Excerpts from a dataset:
Segment Open

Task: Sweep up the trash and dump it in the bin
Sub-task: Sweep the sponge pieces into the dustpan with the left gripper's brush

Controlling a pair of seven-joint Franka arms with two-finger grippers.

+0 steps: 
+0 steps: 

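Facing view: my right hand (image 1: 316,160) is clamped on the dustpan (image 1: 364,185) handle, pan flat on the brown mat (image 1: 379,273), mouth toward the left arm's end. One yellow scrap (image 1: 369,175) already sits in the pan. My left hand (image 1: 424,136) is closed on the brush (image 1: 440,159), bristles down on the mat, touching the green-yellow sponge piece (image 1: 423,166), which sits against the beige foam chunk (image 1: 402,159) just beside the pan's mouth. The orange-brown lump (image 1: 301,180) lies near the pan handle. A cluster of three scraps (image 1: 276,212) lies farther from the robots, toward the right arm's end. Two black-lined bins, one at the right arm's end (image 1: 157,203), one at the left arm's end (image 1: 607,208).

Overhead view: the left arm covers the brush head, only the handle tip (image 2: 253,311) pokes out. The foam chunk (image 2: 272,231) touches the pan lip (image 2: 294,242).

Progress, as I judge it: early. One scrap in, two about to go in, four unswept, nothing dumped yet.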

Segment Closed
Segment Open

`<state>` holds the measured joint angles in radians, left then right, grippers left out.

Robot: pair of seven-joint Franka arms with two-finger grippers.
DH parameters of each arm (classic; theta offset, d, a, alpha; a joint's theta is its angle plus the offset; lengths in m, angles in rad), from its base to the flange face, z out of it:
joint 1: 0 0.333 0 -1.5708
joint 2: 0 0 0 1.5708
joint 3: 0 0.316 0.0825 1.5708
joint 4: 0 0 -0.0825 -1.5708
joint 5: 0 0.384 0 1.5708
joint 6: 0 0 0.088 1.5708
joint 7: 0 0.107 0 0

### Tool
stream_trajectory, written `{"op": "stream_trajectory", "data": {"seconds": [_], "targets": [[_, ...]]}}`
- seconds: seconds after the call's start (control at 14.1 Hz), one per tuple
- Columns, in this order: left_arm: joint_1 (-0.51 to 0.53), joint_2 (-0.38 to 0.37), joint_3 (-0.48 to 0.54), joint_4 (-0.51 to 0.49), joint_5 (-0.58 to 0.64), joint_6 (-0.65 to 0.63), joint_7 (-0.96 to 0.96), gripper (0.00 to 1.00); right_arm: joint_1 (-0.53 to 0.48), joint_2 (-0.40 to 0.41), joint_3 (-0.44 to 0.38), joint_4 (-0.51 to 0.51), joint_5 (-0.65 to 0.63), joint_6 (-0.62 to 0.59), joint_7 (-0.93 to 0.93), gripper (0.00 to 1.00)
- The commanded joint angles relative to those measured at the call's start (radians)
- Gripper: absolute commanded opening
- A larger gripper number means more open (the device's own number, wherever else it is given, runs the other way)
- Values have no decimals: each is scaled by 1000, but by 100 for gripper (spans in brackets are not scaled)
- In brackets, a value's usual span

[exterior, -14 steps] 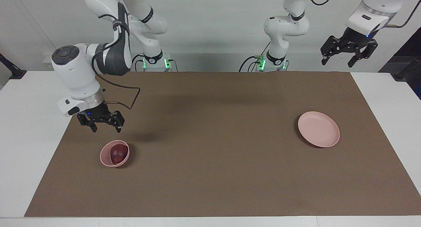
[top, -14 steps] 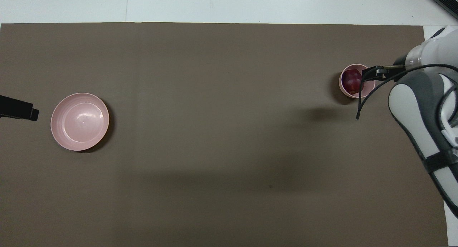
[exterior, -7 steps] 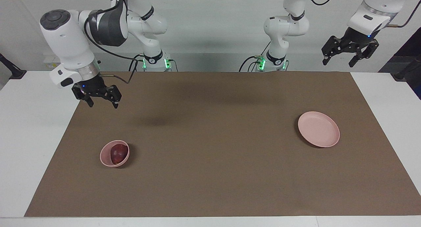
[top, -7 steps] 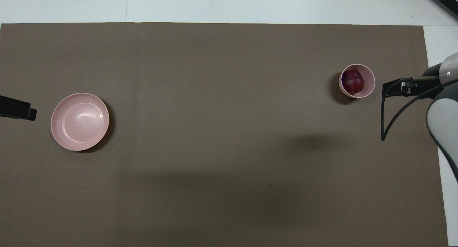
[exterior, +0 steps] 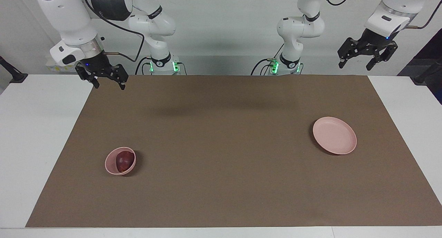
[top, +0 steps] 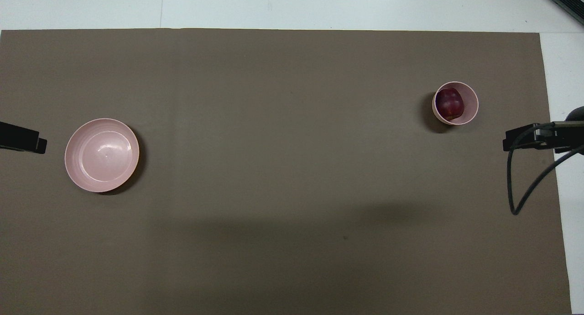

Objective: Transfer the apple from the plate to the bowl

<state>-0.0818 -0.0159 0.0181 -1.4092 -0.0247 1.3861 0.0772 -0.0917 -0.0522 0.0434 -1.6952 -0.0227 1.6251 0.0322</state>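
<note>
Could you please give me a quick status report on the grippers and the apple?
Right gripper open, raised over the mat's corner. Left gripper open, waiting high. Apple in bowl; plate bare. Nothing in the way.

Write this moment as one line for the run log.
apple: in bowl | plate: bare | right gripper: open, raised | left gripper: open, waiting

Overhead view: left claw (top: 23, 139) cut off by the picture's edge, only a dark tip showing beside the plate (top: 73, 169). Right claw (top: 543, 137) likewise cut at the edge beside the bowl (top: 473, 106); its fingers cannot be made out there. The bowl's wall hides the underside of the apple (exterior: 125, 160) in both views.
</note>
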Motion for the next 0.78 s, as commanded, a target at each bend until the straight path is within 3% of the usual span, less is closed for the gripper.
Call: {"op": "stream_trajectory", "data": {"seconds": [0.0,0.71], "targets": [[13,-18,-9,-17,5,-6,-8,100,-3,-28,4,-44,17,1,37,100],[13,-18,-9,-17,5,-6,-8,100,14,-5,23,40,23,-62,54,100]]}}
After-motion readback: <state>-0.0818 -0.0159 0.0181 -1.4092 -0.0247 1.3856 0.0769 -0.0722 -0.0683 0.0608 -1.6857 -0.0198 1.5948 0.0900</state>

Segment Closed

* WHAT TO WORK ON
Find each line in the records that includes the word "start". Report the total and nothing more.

* EXERCISE OUTPUT
2